### DESCRIPTION OF THE TASK
Which lines of the listing hold the string "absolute"? Show each of them.

### DATASET RECORDS
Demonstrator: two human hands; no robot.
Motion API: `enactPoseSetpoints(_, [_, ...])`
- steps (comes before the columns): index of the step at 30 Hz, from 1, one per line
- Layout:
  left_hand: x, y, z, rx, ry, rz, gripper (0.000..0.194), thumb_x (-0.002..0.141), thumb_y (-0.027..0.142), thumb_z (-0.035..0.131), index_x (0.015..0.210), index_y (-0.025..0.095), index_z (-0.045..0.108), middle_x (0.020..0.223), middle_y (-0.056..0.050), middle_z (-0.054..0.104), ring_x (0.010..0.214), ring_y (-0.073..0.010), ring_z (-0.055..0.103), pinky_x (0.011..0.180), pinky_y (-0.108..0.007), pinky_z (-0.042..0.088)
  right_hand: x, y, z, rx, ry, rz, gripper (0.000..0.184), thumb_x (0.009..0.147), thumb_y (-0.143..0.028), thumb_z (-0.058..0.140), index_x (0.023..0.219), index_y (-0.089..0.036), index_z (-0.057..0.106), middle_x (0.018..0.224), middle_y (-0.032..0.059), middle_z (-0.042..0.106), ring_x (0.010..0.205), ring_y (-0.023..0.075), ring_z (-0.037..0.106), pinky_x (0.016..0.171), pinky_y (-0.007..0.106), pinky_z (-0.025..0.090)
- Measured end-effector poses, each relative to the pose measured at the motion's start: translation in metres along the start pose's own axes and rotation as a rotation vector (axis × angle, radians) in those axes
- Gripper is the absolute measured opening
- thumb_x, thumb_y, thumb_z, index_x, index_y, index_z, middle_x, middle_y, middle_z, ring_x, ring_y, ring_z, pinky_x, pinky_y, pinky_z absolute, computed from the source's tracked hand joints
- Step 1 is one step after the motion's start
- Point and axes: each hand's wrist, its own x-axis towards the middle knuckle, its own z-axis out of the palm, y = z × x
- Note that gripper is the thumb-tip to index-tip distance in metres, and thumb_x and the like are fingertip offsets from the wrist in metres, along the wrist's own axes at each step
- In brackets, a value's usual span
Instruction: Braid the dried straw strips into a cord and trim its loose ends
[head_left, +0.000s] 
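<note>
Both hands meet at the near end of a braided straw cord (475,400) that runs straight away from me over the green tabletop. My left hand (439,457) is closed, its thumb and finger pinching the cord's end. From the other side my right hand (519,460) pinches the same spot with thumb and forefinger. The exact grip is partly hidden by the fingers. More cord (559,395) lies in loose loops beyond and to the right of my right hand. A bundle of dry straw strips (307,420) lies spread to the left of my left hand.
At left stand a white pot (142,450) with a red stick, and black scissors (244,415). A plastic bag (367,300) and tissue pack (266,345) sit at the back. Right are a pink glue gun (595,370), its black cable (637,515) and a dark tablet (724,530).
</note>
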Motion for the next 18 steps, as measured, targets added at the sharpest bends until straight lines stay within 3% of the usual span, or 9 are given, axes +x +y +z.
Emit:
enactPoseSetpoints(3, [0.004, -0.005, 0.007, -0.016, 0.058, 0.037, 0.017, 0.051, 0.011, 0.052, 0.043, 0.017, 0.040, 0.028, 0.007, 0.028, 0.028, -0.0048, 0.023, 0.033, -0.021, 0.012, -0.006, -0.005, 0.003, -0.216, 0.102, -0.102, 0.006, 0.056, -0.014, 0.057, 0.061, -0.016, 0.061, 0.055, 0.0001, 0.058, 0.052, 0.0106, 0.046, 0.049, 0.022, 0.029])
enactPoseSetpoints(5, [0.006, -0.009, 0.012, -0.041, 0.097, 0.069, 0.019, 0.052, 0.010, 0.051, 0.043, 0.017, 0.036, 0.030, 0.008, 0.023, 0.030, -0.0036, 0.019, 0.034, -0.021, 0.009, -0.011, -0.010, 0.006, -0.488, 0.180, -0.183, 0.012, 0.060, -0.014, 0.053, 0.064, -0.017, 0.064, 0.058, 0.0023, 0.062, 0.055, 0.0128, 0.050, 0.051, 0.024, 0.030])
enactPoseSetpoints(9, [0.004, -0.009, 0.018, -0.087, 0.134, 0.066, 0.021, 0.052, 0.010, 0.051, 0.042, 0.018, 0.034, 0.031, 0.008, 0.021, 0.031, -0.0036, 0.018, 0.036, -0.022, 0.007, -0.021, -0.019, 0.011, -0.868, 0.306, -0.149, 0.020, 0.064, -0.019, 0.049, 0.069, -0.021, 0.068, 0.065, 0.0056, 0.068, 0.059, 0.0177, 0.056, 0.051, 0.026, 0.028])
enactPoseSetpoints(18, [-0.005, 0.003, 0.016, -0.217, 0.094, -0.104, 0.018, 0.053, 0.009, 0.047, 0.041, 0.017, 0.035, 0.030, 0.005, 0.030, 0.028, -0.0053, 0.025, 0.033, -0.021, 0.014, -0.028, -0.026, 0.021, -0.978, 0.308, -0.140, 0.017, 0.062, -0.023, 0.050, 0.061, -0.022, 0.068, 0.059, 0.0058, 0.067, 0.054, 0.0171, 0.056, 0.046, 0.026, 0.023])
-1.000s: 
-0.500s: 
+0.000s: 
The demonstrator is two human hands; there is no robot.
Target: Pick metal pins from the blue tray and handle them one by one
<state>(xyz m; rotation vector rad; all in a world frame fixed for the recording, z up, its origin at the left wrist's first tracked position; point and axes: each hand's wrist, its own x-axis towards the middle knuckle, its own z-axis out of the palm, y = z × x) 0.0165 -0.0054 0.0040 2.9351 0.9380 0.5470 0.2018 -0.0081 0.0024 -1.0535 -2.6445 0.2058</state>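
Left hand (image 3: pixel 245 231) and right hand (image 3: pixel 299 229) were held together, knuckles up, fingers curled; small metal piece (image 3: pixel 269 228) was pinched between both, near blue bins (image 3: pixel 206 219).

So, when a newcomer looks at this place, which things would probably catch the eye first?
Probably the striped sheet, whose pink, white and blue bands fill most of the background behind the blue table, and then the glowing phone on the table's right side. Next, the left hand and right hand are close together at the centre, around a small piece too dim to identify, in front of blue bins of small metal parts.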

### TASK RESULT
- Gripper is the absolute measured opening
- thumb_x, thumb_y, thumb_z, index_x, index_y, index_z, middle_x, middle_y, middle_z, ring_x, ring_y, ring_z, pinky_x, pinky_y, pinky_z absolute, computed from the source's tracked hand joints

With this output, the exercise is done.